Was können aber solch freiwillige Verpflichtungen ausrichten? 2018 feierte im Theater an der Parkaue in Berlin-Lichtenberg das Stück »Die Reise um die Erde in 80 Tagen« Premiere. In der »Berliner Morgenpost« wurde das Stück gelobt - sowohl das Schauspiel des »rein männlichen Quintetts« als auch die Inszenierung, in der Regisseur Volker Metzler die kolonialistische Weltsicht Jules Vernes konterkariere. Doch aktuelle und ehemalige Mitarbeiter*innen erzählen dem »nd« eine andere Geschichte - einige von ihnen haben das Theater mittlerweile aufgrund der, wie sie sagen, »unzumutbaren Arbeitsbedingungen« verlassen. Das Stück wurde nach einem Jahr abgesetzt - offiziell, weil sich ergeben habe, »dass die gezeigte Bearbeitung der europäischen Kolonialgeschichte teilweise ungenau bzw. undifferenziert ist und damit missverständlich sein kann«, so Intendant Kay Wuschek zum »nd«.

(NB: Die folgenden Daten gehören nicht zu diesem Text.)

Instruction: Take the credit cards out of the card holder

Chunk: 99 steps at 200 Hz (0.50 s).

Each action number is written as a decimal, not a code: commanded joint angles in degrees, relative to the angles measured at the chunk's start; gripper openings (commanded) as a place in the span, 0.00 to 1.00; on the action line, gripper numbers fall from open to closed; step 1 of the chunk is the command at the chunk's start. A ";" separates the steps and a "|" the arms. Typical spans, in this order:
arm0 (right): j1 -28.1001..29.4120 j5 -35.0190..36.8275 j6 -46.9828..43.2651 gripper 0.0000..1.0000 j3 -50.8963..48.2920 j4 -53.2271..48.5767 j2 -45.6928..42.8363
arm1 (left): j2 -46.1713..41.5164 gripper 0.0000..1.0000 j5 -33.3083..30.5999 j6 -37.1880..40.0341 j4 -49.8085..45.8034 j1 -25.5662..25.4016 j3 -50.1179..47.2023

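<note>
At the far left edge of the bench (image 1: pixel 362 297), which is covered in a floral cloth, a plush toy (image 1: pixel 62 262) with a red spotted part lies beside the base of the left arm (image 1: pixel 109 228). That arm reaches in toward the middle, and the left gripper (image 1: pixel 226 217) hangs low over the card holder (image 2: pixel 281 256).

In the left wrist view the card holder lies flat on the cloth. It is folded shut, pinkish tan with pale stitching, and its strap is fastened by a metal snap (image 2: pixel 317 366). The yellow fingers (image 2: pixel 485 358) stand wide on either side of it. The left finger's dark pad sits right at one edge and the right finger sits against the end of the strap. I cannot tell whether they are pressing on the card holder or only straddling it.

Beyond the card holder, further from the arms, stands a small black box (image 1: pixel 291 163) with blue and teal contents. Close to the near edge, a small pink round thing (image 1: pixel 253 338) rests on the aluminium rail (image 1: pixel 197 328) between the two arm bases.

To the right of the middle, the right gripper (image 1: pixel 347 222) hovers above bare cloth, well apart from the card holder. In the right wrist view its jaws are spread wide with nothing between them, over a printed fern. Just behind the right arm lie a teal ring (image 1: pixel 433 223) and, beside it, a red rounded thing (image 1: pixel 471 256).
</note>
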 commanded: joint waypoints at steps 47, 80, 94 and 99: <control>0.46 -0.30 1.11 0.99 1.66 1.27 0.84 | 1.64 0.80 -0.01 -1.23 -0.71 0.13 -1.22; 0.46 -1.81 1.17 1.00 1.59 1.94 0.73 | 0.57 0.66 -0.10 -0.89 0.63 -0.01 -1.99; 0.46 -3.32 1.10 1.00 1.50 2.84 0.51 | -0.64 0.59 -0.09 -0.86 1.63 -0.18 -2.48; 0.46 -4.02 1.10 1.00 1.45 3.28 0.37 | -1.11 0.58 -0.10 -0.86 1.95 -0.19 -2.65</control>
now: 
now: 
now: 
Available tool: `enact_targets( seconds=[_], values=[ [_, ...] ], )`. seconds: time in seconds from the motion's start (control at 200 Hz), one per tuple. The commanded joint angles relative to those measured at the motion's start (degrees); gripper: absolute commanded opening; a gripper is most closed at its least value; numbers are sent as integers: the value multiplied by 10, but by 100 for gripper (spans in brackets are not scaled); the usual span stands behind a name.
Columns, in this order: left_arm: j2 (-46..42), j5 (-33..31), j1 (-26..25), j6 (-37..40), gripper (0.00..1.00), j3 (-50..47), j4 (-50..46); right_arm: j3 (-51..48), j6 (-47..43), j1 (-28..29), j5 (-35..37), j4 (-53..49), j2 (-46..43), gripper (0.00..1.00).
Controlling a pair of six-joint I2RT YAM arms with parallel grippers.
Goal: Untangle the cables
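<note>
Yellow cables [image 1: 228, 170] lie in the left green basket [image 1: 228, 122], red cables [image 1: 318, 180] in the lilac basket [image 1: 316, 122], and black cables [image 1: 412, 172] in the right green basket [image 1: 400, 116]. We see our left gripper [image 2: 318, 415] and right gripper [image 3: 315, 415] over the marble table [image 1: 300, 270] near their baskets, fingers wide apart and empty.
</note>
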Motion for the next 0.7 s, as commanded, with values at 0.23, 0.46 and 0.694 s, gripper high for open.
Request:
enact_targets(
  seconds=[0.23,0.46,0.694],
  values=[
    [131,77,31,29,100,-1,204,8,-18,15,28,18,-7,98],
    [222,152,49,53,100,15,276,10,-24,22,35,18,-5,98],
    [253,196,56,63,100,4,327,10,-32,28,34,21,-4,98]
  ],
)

Die Inszenierung war nicht mit einer ausschließlich männlichen Besetzung geplant. Doch eine afrodeutsche Schauspielerin verließ die Produktion kurz vor der Premiere im April 2018. Sie will sich und ihre Familie schützen. Ihr Name soll daher so selten wie möglich im Zusammenhang mit diesem Vorfall in den Medien auftauchen. Dem »nd« erzählt sie, dass sie sich während der Proben ständig rassistischen Äußerungen ausgesetzt sah. Der Regisseur habe sie etwa aufgefordert: »Sing da mal was, das könnt ihr doch, ihr N....« Bei einer telefonischen Krankmeldung habe er zu ihr gesagt: »Du klingst wie ein N.... im Stimmbruch!« N.... ist lediglich für diesen Artikel abgekürzt, der Schauspielerin zufolge hat der Regisseur das Wort ausgesprochen.

Trotz ihrer von Beginn an geäußerten Bitten, das Wort nicht zu verwenden - sie fühle sich dadurch gedemütigt -, sollen fast täglich Witze mit dem N-Wort gefallen sein. »Ich habe mehr eingesteckt, als ich sollte«, erzählt sie über ein Jahr später dem »nd«. »Aber dann hat mein Körper für mich gesprochen: Irgendwann bin ich jeden Morgen mit Magenkrämpfen ins Theater gegangen, und schließlich hat meine Stimme versagt.« Nach zwei Zusammenbrüchen und als auch Gespräche mit Kollegium und Regisseur keine Veränderung bewirken, verlässt die Schauspielerin schließlich das Theater.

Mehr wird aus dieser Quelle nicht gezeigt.